Business Today

Parameters and process

Print Edition: March 4, 2012

Some would liken the private equity and venture capital business to a monkey throwing darts at a dartboard and picking what could be a winner. But there is a lot more science - and art - to it as PE/VC practitioners will tell you.

Given that deep, comparable data is difficult to come by for the industry, it was clear we would need experts from the business to weigh in. So we got in a panel comprising

  • Stanford scholar Rafiq Dossani, who was an investment banker earlier
  • Deep Kalra, whose company MakeMyTrip went from a VC-backed start-up to being Nasdaq-listed
  • Luis Miranda, former chairman of IDFC PE
  • Varun Sood, Managing Partner of CapVent, a fund of funds that has invested in 15 funds in India
  • Vikram Utamsingh, head of the private equity practice at KPMG, and
  • Ranu Vohra, founder and CEO of Avendus Capital, an investment bank

A Limited Partner Perspective: Anubha Shrivastava, MD Asia, CDC Group

Views of a General Partner: Renuka Ramnath, CEO, MAAM

 A generic perspective: Claudia Zeisberger & Michael Prahl of INSEAD

PE/VC tracker Venture Intelligence, which has a database on the industry from 1998, was our data partner for the exercise that ran over six months. In May, the panel and BT drew up a framework categorising funds with an average investment size of up to $10 million as VC funds, while those bigger formed the PE pool.

To ensure that the funds on our listing were reasonably active, we decided to set a threshold of at least three investment deals for PE funds and five for VC firms in the three financial years ending March 2011. Using these filters, Venture Intelligence came up with a list of 50 PE funds and 15 VC funds.

Other criteria like stability of the team, ability of funds to spot emerging sectors, and conclude innovative deals were left for panel discussions.

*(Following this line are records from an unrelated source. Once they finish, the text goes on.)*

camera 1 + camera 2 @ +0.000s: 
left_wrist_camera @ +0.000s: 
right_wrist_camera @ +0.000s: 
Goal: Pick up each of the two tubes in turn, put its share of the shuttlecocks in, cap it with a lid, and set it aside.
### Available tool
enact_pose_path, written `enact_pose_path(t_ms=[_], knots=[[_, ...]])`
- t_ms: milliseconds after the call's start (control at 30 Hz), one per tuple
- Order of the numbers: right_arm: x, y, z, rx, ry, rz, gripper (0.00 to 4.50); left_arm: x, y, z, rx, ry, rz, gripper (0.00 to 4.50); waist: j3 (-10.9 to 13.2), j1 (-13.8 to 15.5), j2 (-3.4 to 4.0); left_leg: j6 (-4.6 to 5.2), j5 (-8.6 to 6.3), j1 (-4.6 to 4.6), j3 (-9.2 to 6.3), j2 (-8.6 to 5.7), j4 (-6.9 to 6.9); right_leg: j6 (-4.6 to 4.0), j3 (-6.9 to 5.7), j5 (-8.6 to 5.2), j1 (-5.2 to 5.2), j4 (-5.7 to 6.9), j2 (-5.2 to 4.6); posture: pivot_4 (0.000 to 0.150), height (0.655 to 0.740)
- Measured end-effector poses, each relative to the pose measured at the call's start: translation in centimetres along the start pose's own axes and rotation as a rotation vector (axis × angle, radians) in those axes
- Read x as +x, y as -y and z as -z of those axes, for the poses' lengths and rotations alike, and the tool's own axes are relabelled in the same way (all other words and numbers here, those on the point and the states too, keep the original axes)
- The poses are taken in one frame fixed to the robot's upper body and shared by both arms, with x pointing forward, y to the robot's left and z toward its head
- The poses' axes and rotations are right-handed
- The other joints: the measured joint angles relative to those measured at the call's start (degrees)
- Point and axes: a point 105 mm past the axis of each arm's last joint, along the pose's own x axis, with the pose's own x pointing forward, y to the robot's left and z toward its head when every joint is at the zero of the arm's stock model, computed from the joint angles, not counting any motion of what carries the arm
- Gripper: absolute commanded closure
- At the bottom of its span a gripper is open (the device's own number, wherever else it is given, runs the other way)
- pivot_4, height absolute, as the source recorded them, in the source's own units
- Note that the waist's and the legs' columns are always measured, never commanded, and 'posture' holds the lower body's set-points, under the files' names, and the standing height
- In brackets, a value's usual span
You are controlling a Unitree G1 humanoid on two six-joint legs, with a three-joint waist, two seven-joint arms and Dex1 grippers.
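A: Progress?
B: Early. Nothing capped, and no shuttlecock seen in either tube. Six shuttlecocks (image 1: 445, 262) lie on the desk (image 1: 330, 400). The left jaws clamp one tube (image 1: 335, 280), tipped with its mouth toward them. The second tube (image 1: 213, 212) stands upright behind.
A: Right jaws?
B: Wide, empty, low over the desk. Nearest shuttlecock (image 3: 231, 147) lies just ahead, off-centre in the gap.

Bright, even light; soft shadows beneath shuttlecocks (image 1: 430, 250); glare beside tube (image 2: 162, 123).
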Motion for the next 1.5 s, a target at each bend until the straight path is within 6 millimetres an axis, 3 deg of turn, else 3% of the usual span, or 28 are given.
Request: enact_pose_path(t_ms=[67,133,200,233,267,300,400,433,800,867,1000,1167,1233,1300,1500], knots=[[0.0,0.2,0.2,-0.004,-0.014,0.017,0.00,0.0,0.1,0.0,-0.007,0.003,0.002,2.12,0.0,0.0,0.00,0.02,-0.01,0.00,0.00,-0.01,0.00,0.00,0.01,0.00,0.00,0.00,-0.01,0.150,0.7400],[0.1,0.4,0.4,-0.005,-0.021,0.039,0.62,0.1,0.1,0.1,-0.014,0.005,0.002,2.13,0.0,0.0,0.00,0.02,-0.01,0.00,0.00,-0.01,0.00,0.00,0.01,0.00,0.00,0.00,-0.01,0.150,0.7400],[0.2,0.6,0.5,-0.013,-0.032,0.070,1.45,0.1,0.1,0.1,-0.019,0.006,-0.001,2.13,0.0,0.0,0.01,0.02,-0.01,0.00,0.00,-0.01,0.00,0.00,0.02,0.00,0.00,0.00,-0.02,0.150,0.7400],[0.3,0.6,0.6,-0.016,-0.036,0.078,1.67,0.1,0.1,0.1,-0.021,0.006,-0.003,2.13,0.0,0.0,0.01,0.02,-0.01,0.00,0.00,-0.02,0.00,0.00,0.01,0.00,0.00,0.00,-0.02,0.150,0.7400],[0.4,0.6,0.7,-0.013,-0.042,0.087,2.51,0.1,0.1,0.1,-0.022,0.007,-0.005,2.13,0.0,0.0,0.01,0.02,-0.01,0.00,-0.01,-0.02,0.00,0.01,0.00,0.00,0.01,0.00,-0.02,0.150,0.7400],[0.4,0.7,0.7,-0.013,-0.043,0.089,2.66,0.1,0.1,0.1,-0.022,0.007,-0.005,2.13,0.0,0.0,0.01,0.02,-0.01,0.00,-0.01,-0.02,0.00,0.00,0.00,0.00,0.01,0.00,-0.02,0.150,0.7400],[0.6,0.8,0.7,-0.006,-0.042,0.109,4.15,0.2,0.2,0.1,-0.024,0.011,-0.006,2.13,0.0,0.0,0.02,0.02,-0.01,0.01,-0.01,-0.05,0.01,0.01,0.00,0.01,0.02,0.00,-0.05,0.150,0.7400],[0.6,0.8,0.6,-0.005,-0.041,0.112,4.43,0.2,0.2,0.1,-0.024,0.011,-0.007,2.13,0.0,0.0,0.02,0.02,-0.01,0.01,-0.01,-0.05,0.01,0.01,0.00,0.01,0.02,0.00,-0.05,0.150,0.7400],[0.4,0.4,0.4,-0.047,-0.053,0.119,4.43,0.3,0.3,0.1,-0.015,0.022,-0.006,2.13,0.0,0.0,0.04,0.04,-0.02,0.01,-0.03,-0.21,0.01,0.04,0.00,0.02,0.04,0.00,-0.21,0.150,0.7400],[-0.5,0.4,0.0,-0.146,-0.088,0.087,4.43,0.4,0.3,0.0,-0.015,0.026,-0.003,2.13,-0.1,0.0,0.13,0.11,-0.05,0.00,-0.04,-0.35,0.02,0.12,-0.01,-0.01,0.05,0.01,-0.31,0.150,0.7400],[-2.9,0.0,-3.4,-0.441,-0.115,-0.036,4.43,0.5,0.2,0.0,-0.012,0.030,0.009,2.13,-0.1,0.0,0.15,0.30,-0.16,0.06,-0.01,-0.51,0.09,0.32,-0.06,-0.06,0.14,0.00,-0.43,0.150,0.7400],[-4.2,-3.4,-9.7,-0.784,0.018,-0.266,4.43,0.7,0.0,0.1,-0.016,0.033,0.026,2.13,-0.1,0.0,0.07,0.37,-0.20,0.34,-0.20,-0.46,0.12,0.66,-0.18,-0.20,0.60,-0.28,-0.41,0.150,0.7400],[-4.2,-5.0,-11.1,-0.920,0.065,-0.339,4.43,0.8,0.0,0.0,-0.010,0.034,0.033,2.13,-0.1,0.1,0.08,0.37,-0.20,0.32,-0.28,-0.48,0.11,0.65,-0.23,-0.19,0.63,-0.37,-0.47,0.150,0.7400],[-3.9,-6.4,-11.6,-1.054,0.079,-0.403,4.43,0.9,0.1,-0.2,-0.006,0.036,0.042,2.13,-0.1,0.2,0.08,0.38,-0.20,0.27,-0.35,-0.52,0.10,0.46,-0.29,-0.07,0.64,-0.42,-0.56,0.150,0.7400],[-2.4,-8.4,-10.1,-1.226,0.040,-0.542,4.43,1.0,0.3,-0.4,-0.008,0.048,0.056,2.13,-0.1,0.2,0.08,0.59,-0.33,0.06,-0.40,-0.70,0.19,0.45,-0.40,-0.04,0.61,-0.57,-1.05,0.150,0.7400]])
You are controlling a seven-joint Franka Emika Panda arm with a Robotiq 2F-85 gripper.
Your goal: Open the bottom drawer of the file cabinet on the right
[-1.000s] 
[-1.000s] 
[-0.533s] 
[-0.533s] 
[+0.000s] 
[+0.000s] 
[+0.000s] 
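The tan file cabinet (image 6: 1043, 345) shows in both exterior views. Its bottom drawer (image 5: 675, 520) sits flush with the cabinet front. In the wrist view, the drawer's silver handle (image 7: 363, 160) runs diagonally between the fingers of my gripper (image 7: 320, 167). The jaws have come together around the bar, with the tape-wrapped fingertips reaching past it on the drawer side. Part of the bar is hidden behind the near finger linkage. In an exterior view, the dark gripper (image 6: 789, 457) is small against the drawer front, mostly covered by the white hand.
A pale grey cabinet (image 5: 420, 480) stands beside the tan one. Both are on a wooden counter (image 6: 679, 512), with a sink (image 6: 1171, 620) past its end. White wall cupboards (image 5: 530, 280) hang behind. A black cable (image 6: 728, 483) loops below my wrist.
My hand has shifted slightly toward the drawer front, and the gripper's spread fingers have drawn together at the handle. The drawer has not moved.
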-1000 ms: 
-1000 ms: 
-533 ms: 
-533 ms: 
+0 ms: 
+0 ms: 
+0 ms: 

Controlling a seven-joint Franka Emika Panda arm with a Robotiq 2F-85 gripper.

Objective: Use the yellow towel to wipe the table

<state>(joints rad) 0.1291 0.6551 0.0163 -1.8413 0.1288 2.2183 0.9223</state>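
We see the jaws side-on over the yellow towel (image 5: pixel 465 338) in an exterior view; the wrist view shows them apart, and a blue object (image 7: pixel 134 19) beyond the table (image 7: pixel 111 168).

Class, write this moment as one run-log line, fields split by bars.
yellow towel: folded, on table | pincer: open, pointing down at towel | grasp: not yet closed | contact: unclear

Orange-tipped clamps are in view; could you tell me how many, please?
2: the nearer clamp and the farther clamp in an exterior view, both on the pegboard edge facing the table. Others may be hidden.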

At the first panel meeting in June, it was decided that PE funds that dealt with special situations, passive public investments or invested from their own books, or whose mandate was beyond the strictly risk-return game, would be excluded. A vigorous discussion yielded a shortlist of seven funds.

The panel, however, was wary of making any decision purely on the basis of perception and publicly available data. A further round of aggregate fund level data was sought from the shortlisted funds. With this, the panel zeroed in on two names. SAIF was the clear choice in the list on the basis of not just the level of information available, but also on the other subjective criteria that the panel members were keen to measure teams against. Sequoia was included as a 'jury's choice'. The panel also held a discussion on the treatment Sequoia deserved, because based on our objective filters it was slotted in the VC space, but from the discussions it was clear that this would not be an appropriate slot for it.

A similar process was followed on the VC side. An initial discussion trimmed the list of 15 funds to eight. But to have a more representative, wide-ranging sample, the jury included a couple of more funds.

Additional data was sought from all 10. Eight responded. Based on the data and jury decision, VenturEast emerged as the unqualified topper. Nexus also drew positive response. Though Accel did not provide the data sought, the jury felt the fund deserved a special mention for the quality of its investments.

The BT listing of India's best PE/VC funds, we believe, is an important first step in setting benchmarks in an industry marked by low level of public information. Further, while this is a listing of funds we deem are good and active, it is by no means the last word on the sector.